■ Prompt: Transcribe, word for word, every record in the data below.

■ Extracted material:
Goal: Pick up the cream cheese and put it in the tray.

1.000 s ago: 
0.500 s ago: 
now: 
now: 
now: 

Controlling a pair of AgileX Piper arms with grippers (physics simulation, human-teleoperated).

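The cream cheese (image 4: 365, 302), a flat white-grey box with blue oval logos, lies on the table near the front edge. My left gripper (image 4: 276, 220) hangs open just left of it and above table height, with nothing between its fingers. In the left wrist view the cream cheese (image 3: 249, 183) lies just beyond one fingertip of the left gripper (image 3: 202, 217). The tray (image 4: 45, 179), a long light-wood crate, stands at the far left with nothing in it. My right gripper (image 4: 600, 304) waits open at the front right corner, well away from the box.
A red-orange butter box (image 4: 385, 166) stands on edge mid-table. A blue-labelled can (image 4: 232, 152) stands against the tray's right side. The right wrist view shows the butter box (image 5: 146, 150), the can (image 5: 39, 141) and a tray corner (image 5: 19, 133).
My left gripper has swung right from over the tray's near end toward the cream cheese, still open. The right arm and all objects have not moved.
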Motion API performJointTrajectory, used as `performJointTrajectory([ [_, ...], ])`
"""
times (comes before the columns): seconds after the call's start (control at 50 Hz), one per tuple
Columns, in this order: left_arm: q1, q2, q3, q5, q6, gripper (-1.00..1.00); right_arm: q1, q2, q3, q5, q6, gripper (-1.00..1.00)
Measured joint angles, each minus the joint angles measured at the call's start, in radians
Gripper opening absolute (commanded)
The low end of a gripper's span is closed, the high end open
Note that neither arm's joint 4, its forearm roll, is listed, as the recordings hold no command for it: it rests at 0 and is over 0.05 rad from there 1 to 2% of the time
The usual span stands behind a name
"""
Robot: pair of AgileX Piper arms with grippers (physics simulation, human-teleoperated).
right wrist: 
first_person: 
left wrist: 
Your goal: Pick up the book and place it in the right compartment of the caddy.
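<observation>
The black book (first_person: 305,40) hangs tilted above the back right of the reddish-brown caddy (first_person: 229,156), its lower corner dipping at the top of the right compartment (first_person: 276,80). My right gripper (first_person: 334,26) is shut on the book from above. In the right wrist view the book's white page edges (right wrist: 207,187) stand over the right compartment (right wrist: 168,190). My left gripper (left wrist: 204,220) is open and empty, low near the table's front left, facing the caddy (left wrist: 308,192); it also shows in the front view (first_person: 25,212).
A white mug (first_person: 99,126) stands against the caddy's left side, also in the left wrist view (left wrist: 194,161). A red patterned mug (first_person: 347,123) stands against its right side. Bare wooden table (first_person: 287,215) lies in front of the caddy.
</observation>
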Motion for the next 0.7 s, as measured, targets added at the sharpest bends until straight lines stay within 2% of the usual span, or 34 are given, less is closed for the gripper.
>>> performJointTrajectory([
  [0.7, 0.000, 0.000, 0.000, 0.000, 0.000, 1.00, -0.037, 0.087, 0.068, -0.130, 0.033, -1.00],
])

■ Answer space:
Goal: Pick up the cream cheese and put it in the tray.

1.000 s ago: 
0.500 s ago: 
now: 
now: 
now: 

Controlling a pair of AgileX Piper arms with grippers (physics simulation, human-teleoperated).

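The cream cheese (image 4: 365, 302), a flat white-grey box with blue oval logos, lies on the table near the front edge. My left gripper (image 4: 276, 220) hangs open just left of it and above table height, with nothing between its fingers. In the left wrist view the cream cheese (image 3: 249, 183) lies just beyond one fingertip of the left gripper (image 3: 202, 217). The tray (image 4: 45, 179), a long light-wood crate, stands at the far left with nothing in it. My right gripper (image 4: 600, 304) waits open at the front right corner, well away from the box.
A red-orange butter box (image 4: 385, 166) stands on edge mid-table. A blue-labelled can (image 4: 232, 152) stands against the tray's right side. The right wrist view shows the butter box (image 5: 146, 150), the can (image 5: 39, 141) and a tray corner (image 5: 19, 133).
My left gripper has swung right from over the tray's near end toward the cream cheese, still open. The right arm and all objects have not moved.
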Motion API performJointTrajectory, used as `performJointTrajectory([ [_, ...], ])`
"""
times (comes before the columns): seconds after the call's start (control at 50 Hz), one per tuple
Columns, in this order: left_arm: q1, q2, q3, q5, q6, gripper (-1.00..1.00); right_arm: q1, q2, q3, q5, q6, gripper (-1.00..1.00)
Measured joint angles, each minus the joint angles measured at the call's start, in radians
Gripper opening absolute (commanded)
The low end of a gripper's span is closed, the high end open
Note that neither arm's joint 4, its forearm roll, is listed, as the recordings hold no command for it: it rests at 0 and is over 0.05 rad from there 1 to 2% of the time
The usual span stands behind a name
"""
Robot: pair of AgileX Piper arms with grippers (physics simulation, human-teleoperated).
right wrist: 
first_person: 
left wrist: 
Your goal: Pick up the book and place it in the right compartment of the caddy.
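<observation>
The black book (first_person: 305,40) hangs tilted above the back right of the reddish-brown caddy (first_person: 229,156), its lower corner dipping at the top of the right compartment (first_person: 276,80). My right gripper (first_person: 334,26) is shut on the book from above. In the right wrist view the book's white page edges (right wrist: 207,187) stand over the right compartment (right wrist: 168,190). My left gripper (left wrist: 204,220) is open and empty, low near the table's front left, facing the caddy (left wrist: 308,192); it also shows in the front view (first_person: 25,212).
A white mug (first_person: 99,126) stands against the caddy's left side, also in the left wrist view (left wrist: 194,161). A red patterned mug (first_person: 347,123) stands against its right side. Bare wooden table (first_person: 287,215) lies in front of the caddy.
</observation>
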Motion for the next 0.7 s, as measured, targets added at the sharpest bends until straight lines stay within 2% of the usual span, or 34 are given, less is closed for the gripper.
>>> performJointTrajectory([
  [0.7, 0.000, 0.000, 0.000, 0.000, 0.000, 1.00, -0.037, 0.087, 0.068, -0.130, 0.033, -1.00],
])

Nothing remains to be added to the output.